Mike Harris and other conservatives call on party to give Erin O’Toole a chance

OTTAWA—Conservatives of past and present are emerging to voice support for beleaguered federal party leader Erin O’Toole as he seeks to fend off calls for his resignation over his party’s failure to to make gains in Monday’s election.

Former Ontario PC Premier Mike Harris, as well as a slew of current MPs, say they are proud of O’Toole and while there does need to be discussions about what worked and what didn’t in this election, his leadership was not the problem.

“The best thing the Conservative Party of Canada can do is work hard over the next period of time to help him develop a credible, conservative platform that focuses on the issues Canadians care about, including fiscal responsibility,” said Harris, who was premier from 1995-2002, in an op-ed.

“Then, unite behind a proven campaigner who can and should be our next prime minister.”

Preliminary results show the Conservatives are on track to emerge from the election with 119 seats, down two from their total in the 2019 campaign.

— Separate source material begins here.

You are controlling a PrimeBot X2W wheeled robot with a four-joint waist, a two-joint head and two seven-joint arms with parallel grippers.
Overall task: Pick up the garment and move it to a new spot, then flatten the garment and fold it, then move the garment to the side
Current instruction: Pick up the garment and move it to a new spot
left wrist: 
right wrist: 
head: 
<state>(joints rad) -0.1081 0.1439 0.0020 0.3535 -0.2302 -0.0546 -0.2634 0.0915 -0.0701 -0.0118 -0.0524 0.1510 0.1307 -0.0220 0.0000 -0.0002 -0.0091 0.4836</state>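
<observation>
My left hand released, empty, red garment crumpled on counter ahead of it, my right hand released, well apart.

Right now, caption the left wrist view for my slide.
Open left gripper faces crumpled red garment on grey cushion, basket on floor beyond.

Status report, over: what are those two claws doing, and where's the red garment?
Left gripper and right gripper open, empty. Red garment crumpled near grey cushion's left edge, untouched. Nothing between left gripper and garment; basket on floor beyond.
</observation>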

While they did pick up some seats they’d previously held in Atlantic Canada, they’ve lost ridings in Ontario, B.C. and even in Alberta, the party’s heartland.

Being shut out from urban centres after O’Toole pledged his centrist platform would help win those very voters has infuriated many members of the party who see him as having betrayed the fundamental values of what it means to be conservative in pursuit of support that never materialized.

Among them is one of the party’s national councillors, Bert Chen, who launched a petition aimed at forcing a referendum on O’Toole’s leadership.

His efforts have been slammed as divisive by some in the party’s caucus, but come after three days of much grousing about O’Toole’s future, by everyone from sitting and defeated MPs, grassroots campaigners and longtime strategists and observers.

Whether the referendum Chen wants to launch will happen is still to be decided. Even if he gets the required number of signatures, the party’s constitution gives the Conservatives’ 19-member national council, of which Chen is a member, the final say.

The constitution also contains a provision for a leadership review at the party’s next convention following an election where the Conservatives don’t form government. The next convention is scheduled for 2023.

But what will come first is a meeting of O’Toole with his MPs where they will have to decide whether they’d like to launch a leadership review of their own, a power they have under a piece of legislation designed to give MPs more say in the management of their caucus.

The MPs who have emerged to back O’Toole in the last two days, represent some of the party’s more senior voices, including deputy leader Candice Bergen and Alberta MP Garnett Genuis.

“Conservatives should stay united, defend our principles, and remain focused on giving Canadians better government. We must learn the lessons of the election, share constructive feedback, and remain united behind @erinotoole,” he wrote on Twitter.

Also appearing to unite behind O’Toole are members of the Quebec caucus, a tight-knit group within the broader blue tent.

Gerard Deltell, who served as the party’s house leader in the last Parliament, pointed out that under O’Toole the party’s vote share in Quebec grew when compared to 2019.

“More than ever, Erin is the man for the job,” he wrote, one of several Quebec MPs to voice a similar sentiment.

While it is true the party won more voters in Quebec than the last campaign, their seat total remained the same, a problem that plagued them throughout the country.

Michael Chong, the MP for Wellington-Halton Hills who spurred on the legislation that allows MPs a say in their leadership, tweeted he was proud to run in the election under O’Toole.

“We’ve laid the groundwork for victory.”

But, other long-time Tories say too much ground was given up to the Liberals.

“It was when our party leader started to waffle on some of the policies that we had brought forward and hadn’t been clear that I believe that Canadians became uncertain and unwilling to continue to look to our party as an alternative,” Conservative MP Chris Warkentin (Grande Prairie-Mackenzie) told the Town and Country News.

“I believe that that was the beginning of polls shifting back in favour of the Liberals.”